[[ Input data open ]]

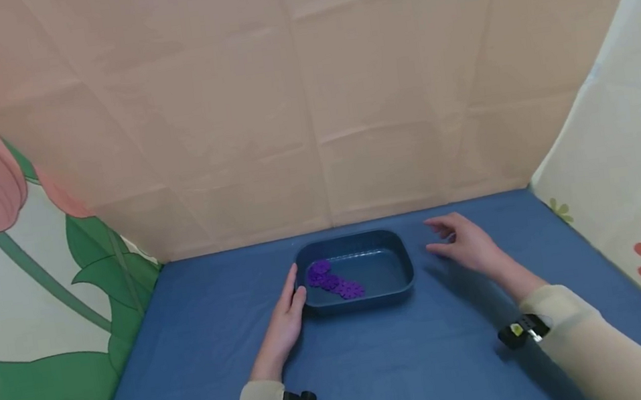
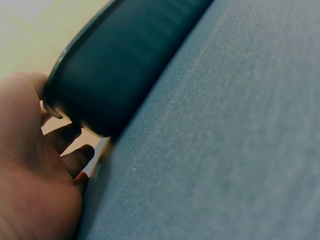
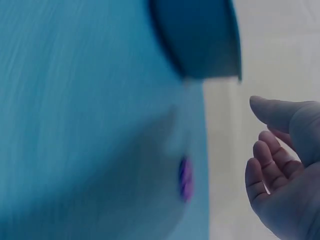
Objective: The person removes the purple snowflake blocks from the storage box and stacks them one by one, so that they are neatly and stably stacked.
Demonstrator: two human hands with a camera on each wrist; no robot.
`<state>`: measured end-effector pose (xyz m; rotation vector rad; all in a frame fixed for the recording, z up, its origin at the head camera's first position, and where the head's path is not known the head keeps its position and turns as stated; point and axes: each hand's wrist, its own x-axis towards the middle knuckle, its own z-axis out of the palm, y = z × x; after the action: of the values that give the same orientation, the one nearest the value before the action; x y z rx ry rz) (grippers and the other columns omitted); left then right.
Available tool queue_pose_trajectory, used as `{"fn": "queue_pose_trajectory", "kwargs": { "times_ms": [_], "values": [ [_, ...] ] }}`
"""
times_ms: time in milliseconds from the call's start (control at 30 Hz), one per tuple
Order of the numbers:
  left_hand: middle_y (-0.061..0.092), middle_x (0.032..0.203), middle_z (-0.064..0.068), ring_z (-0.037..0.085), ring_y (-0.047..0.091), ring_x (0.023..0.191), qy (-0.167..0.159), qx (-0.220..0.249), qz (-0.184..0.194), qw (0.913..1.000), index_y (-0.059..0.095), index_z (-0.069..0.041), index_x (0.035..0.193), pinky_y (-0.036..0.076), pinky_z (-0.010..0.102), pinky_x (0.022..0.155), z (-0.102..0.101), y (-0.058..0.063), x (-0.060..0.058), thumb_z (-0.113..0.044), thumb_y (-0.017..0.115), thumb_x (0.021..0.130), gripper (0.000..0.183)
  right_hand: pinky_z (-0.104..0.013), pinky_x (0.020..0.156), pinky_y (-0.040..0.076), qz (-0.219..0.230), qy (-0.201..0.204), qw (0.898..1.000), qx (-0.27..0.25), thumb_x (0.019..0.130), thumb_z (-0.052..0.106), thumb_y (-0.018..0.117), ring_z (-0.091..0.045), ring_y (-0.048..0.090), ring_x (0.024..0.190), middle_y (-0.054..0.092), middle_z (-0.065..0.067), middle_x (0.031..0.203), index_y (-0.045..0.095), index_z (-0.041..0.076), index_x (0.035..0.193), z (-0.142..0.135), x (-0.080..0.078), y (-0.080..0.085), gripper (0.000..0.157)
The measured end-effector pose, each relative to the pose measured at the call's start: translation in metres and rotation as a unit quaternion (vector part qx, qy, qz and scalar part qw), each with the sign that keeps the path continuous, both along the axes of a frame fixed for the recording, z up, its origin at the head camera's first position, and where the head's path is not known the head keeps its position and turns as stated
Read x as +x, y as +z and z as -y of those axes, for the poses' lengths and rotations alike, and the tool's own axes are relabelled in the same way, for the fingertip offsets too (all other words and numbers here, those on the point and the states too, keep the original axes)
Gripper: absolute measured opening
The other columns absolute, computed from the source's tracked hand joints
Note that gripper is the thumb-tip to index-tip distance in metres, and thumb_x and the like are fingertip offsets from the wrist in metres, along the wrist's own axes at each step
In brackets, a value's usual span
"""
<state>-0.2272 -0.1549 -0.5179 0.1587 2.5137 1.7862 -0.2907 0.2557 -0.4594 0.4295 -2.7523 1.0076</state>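
A dark blue rectangular tray (image 1: 370,301) stands on the blue cloth. Several flat purple discs with notched edges (image 1: 331,282) lie in its left part, some overlapping. My left hand (image 1: 282,323) holds the tray's left end, thumb at the rim. In the left wrist view, fingers (image 2: 75,160) bend beneath the tray's end (image 2: 110,75). Right of the tray and apart from it, my right hand (image 1: 466,245) hovers with loosely bent fingers and holds nothing. The right wrist view shows a blurred purple piece (image 3: 186,179) on the cloth near that hand; the head view does not show it.
Blue cloth (image 1: 381,381) covers the table. A beige creased sheet (image 1: 306,94) hangs behind it. Flower-printed cloths stand at the left (image 1: 16,287) and right (image 1: 615,175). Each wrist carries a small black camera on a strap.
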Motion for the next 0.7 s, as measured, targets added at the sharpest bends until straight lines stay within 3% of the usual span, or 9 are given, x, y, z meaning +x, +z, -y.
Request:
{"fn": "queue_pose_trajectory", "kwargs": {
  "times_ms": [333,700],
  "values": [
    [0.015,0.153,-0.031,0.006,0.013,0.144,0.001,-0.006,-0.001,1.0000,0.017,-0.045,0.154,0.014,0.049,0.116,0.001,0.001,0.000,-0.067,0.037,0.095,0.066,-0.043,0.082,0.047,-0.008,0.059,0.998,-0.017,0.087,0.026,0.076,-0.029,0.054,0.099,0.054,-0.007,0.114,0.061,0.017,0.132,0.058,0.015,0.024,0.048],
    [0.015,0.153,-0.031,0.006,0.013,0.144,0.000,-0.007,0.000,1.0000,0.016,-0.052,0.150,0.014,0.050,0.116,0.001,0.000,0.001,-0.067,0.038,0.095,0.061,-0.044,0.084,0.050,-0.008,0.116,0.992,-0.042,0.086,0.023,0.077,-0.021,0.053,0.099,0.056,-0.001,0.114,0.066,0.026,0.124,0.102,0.020,0.025,0.040]
  ]
}}
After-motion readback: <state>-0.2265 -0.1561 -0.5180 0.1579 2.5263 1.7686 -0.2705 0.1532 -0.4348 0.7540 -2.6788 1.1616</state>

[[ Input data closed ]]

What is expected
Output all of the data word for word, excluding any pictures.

Answer to the exercise
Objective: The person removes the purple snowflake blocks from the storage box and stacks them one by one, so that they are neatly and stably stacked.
Demonstrator: two human hands with a camera on each wrist; no robot.
`<state>`: measured end-effector pose (xyz m; rotation vector rad; all in a frame fixed for the recording, z up, its origin at the head camera's first position, and where the head's path is not known the head keeps its position and turns as stated; point and axes: each hand's wrist, its own x-axis towards the middle knuckle, its own z-axis out of the palm, y = z × x; after the action: of the values that give the same orientation, the one nearest the value before the action; x y z rx ry rz) (grippers and the other columns omitted); left then right.
Available tool queue_pose_trajectory, used as `{"fn": "queue_pose_trajectory", "kwargs": { "times_ms": [_], "values": [ [_, ...] ] }}`
"""
times_ms: time in milliseconds from the call's start (control at 30 Hz), one per tuple
Order of the numbers:
  left_hand: middle_y (-0.061..0.092), middle_x (0.032..0.203), middle_z (-0.064..0.068), ring_z (-0.037..0.085), ring_y (-0.047..0.091), ring_x (0.023..0.191), qy (-0.167..0.159), qx (-0.220..0.249), qz (-0.184..0.194), qw (0.913..1.000), index_y (-0.059..0.095), index_z (-0.069..0.041), index_x (0.035..0.193), pinky_y (-0.036..0.076), pinky_z (-0.010..0.102), pinky_x (0.022..0.155), z (-0.102..0.101), y (-0.058..0.063), x (-0.060..0.058), thumb_z (-0.113..0.044), thumb_y (-0.017..0.115), thumb_x (0.021..0.130), gripper (0.000..0.183)
  right_hand: pinky_z (-0.104..0.013), pinky_x (0.020..0.156), pinky_y (-0.040..0.076), qz (-0.219..0.230), qy (-0.201..0.204), qw (0.898..1.000), qx (-0.27..0.25), thumb_x (0.019..0.130), thumb_z (-0.052..0.106), thumb_y (-0.018..0.117), ring_z (-0.091..0.045), ring_y (-0.048..0.090), ring_x (0.024..0.190), middle_y (-0.054..0.092), middle_z (-0.065..0.067), middle_x (0.031..0.203), index_y (-0.045..0.095), index_z (-0.041..0.076), index_x (0.035..0.193), z (-0.142..0.135), x (-0.080..0.078), y (-0.080..0.085), gripper (0.000..0.157)
The measured end-effector pose, each relative to the pose measured at the call's start: translation in metres and rotation as a unit quaternion (vector part qx, qy, qz and scalar part qw), each with the sign that keeps the path continuous, both along the axes of a frame fixed for the recording, z up, its origin at the head camera's first position, and where the head's path is not known the head keeps its position and turns as stated
Read x as +x, y as +z and z as -y of those axes, for the poses' lengths and rotations alike, and the tool's own axes are relabelled in the same way, for the fingertip offsets too (all other words and numbers here, those on the point and the states too, keep the original axes)
Gripper: absolute measured opening
The other columns absolute, computed from the source's tracked hand joints
Note that gripper is the thumb-tip to index-tip distance in metres, and thumb_x and the like are fingertip offsets from the wrist in metres, along the wrist's own axes at each step
In brackets, a value's usual span
"""
<state>-0.2272 -0.1549 -0.5179 0.1587 2.5137 1.7862 -0.2907 0.2557 -0.4594 0.4295 -2.7523 1.0076</state>
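A dark blue rectangular tray (image 1: 370,301) stands on the blue cloth. Several flat purple discs with notched edges (image 1: 331,282) lie in its left part, some overlapping. My left hand (image 1: 282,323) holds the tray's left end, thumb at the rim. In the left wrist view, fingers (image 2: 75,160) bend beneath the tray's end (image 2: 110,75). Right of the tray and apart from it, my right hand (image 1: 466,245) hovers with loosely bent fingers and holds nothing. The right wrist view shows a blurred purple piece (image 3: 186,179) on the cloth near that hand; the head view does not show it.
Blue cloth (image 1: 381,381) covers the table. A beige creased sheet (image 1: 306,94) hangs behind it. Flower-printed cloths stand at the left (image 1: 16,287) and right (image 1: 615,175). Each wrist carries a small black camera on a strap.
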Motion for the next 0.7 s, as measured, targets added at the sharpest bends until straight lines stay within 3% of the usual span, or 9 are given, x, y, z meaning +x, +z, -y.
Request:
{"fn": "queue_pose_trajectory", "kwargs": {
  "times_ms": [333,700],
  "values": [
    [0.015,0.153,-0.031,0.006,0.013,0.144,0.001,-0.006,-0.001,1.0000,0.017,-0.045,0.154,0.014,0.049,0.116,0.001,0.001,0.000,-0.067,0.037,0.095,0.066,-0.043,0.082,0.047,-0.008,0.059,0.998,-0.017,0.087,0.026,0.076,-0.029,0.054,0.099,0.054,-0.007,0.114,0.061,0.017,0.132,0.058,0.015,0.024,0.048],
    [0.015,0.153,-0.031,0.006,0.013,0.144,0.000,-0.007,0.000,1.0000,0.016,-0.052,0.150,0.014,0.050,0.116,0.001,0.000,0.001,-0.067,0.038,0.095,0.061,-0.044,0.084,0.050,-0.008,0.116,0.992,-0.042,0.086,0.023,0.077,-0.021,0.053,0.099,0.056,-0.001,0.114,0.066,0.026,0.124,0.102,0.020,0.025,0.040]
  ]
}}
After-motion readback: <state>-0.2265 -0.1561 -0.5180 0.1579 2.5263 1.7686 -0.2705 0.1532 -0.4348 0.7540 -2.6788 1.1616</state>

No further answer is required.